One of my posts last week was about my apple butter process. As I said, I try to throw away as little as possible. Since I only have one apple tree, I want to make the most out of the fruit my great little dwarf tree produces. This is even more important because this may be the last year I get fruit for a while or maybe even forever with this tree. Three seasons ago the south had a bad freeze that developed right during apple blossom time. Nobody got apples that year – or pecans, peaches or plums for that matter.
The good news is the next year, my apple tree decided to overdo itself and produce the largest crop of it’s short lifetime. The bad news is the tree lost limbs from too many apples and started to lean so much that it’s now held up with strong ropes and ties. When it started leaning, it cracked the bark and I believe a fungus has invested the tree. So, this year, I’m doing major surgery, cutting back all the branches and trying to force the tree to grow straight again. For one, I won’t have apples for a few years, but I might save the tree. Otherwise, it was worth the effort.
Knowing that I wanted to save a much of my harvest as possible, during the last few years I have tried, unsuccessfully, to make apple jelly. Since I boil all the peelings and cores to make more apple butter, I end up with a lot of apple juice as a byproduct. I use a lot of it in the apple butter, but I saved a large portion to attempt apple jelly. Twice I’ve been unsuccessful.
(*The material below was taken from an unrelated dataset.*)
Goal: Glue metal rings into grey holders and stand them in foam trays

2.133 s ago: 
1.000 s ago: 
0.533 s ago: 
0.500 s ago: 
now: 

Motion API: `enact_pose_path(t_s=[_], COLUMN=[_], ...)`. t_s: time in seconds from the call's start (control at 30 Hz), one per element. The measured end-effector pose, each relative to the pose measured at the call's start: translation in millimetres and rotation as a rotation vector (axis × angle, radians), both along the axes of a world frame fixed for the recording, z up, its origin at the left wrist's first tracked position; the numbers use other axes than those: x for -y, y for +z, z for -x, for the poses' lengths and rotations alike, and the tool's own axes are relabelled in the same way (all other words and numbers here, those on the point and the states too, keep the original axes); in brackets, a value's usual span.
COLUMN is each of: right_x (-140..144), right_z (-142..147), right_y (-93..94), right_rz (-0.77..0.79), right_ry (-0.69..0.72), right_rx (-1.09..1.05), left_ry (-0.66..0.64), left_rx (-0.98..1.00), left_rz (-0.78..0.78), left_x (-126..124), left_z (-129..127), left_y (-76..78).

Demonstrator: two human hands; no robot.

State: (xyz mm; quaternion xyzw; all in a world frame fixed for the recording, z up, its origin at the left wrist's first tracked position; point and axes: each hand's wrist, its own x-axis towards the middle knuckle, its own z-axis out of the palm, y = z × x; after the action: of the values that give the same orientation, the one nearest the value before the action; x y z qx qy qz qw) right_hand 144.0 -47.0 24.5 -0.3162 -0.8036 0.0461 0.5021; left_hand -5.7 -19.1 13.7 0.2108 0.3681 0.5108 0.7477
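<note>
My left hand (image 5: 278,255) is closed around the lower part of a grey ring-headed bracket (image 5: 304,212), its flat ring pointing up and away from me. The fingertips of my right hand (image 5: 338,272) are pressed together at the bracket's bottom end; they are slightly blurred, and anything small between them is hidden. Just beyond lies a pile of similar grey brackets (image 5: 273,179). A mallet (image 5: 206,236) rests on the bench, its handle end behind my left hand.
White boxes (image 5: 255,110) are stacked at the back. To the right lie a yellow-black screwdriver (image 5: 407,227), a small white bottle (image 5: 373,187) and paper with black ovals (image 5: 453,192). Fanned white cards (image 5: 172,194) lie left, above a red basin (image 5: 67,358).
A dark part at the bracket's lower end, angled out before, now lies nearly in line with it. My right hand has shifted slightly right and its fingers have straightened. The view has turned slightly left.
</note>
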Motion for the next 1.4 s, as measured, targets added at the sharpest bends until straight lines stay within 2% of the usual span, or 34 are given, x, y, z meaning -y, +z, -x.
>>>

If you follow my blog, you know I talked about cooks versus bakers in a previous post. Remember me, I am the cook. That means I tend to cook from the seat of my pants, and not the recipe. Well, I had this great idea that I could make good apple jelly WITHOUT all the sugar. Remember, I said this was Jelly, not jam. It turns out that was part of my problem. This is epiphany number one.
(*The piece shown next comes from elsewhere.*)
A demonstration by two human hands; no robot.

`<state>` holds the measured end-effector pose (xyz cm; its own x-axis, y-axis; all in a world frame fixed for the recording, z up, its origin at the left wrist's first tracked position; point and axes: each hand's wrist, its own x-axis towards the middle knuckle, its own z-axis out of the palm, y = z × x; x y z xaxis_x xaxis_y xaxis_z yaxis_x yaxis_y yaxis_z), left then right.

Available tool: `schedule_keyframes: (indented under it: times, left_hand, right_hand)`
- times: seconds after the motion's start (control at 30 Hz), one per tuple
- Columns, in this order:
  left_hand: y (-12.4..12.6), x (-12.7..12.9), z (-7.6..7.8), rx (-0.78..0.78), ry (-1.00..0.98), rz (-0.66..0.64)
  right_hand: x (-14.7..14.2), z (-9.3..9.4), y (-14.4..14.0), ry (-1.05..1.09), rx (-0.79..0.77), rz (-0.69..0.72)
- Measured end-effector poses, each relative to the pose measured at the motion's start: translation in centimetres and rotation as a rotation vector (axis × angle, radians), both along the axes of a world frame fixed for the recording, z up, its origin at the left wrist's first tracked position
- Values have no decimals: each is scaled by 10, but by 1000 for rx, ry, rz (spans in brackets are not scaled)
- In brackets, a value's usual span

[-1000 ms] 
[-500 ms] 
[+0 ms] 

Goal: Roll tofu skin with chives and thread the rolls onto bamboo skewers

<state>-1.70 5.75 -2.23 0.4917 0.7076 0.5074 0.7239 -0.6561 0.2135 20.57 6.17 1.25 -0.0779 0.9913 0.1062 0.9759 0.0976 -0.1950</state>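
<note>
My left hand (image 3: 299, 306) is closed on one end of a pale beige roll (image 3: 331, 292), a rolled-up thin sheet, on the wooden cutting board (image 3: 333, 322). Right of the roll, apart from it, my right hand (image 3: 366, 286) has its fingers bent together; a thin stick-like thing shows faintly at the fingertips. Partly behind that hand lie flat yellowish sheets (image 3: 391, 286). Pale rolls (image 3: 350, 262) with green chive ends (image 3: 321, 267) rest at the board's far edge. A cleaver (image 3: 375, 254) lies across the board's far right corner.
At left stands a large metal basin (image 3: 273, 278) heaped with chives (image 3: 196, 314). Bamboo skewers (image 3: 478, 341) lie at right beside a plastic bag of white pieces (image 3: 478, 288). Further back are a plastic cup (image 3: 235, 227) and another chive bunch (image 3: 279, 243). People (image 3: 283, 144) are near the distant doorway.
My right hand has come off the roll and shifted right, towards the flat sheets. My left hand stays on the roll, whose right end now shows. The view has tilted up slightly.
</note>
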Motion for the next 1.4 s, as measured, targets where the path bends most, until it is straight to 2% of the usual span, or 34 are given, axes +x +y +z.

As I’m sitting there pouring last years “non-jelly, more like apple syrup” into the batch of jelly I tried this year, I had the ephiphany. Why don’t I do what the recipe says and make it one cup of sugar to one cup of juice. That’s a lot of sugar, but I wanted Jelly, durn it.
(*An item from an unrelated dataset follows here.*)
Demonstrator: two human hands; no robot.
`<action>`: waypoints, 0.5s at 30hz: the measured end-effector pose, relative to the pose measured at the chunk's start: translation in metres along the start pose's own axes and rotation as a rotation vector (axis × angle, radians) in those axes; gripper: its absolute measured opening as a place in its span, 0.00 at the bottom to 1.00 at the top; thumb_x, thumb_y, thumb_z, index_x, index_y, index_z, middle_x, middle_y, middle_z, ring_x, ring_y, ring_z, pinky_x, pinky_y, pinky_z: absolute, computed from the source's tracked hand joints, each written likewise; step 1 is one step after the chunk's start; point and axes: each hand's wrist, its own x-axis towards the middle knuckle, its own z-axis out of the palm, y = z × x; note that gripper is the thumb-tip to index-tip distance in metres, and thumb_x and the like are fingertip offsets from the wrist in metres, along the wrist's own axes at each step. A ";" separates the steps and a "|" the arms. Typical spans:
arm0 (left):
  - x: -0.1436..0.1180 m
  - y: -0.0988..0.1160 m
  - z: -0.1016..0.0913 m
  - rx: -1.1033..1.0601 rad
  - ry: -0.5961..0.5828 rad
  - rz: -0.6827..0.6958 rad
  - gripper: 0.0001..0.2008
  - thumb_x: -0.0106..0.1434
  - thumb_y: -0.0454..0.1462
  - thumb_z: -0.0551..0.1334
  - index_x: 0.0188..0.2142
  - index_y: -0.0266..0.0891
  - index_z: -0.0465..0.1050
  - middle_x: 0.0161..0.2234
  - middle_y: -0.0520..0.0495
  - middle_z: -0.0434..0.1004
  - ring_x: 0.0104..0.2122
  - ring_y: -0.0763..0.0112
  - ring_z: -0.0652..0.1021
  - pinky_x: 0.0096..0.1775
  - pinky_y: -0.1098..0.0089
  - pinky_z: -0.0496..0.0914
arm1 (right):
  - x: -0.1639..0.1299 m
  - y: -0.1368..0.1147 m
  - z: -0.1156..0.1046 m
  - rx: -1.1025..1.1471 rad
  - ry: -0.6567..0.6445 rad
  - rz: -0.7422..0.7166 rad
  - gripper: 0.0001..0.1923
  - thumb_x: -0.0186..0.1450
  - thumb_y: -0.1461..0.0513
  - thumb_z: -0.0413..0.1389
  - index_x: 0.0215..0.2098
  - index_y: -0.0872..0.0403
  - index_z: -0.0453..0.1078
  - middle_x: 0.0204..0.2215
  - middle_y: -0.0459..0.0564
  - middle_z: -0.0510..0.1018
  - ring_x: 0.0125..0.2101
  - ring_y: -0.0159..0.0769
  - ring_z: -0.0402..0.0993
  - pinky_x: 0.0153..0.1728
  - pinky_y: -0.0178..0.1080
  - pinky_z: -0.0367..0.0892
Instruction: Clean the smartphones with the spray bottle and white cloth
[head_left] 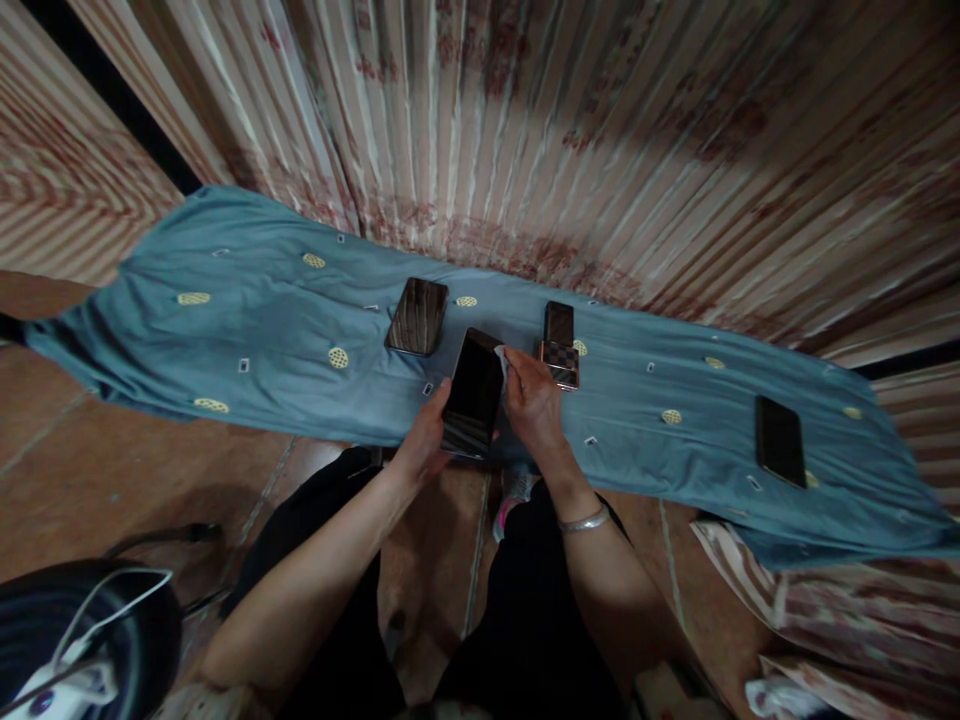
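My left hand [427, 437] grips a black tablet [472, 395] by its lower left edge, the dark glossy screen facing up. At the tablet's upper right edge, my right hand [531, 395] pinches a small pale cloth or wipe [501, 354] between thumb and fingers. The tablet is held over the near edge of a blue cloth-covered table [285, 330]. Just beyond it to the left lies another dark tablet [418, 317]. To the right of my right hand is a small phone-like device [559, 324], touching a checkered item [561, 364].
A black phone [781, 441] lies near the table's right end. Pleated patterned curtains [480, 130] hang behind the table. On the floor at lower left stands a black round object [90, 625] with a white cable and a white plug-like item on it.
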 end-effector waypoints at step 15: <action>0.000 0.008 0.000 -0.058 -0.029 0.053 0.23 0.74 0.43 0.47 0.54 0.34 0.73 0.40 0.41 0.84 0.40 0.60 0.83 0.46 0.57 0.78 | -0.006 -0.010 0.003 0.023 -0.031 -0.034 0.19 0.72 0.65 0.44 0.54 0.54 0.73 0.47 0.54 0.82 0.48 0.40 0.77 0.53 0.47 0.71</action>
If you have ever cooked and made simple syrup you know what happens to boiling water and sugar. It tries to crawl out of the pot. Literally. I remembered that when this happened before, I stopped the process and put what I had in the jelly jars. This is where I had epiphany number two. The recipe said the jelly had to come to 220 degrees. Not lower, but 220 degrees. I suddenly realized I needed to be a lot more patient and figure out a way to let it continue boiling without leaving the pot. Mind you, this epiphany came up as I cleaned up the fourth overflow on my glass topped stove. Eww, the smell of very burnt sugar and apple can be overwhelming, trust me.
So, in my epiphany moment, I decided to remove most of the apply and sugar mixture in my very tall pot and let the stuff boil away. It mean I had to extend the process, forcing me to boil this stuff in three different batches, but I was a woman on a mission. And it worked. I have nine pints of really tasty apple jelly. Wo Hoo.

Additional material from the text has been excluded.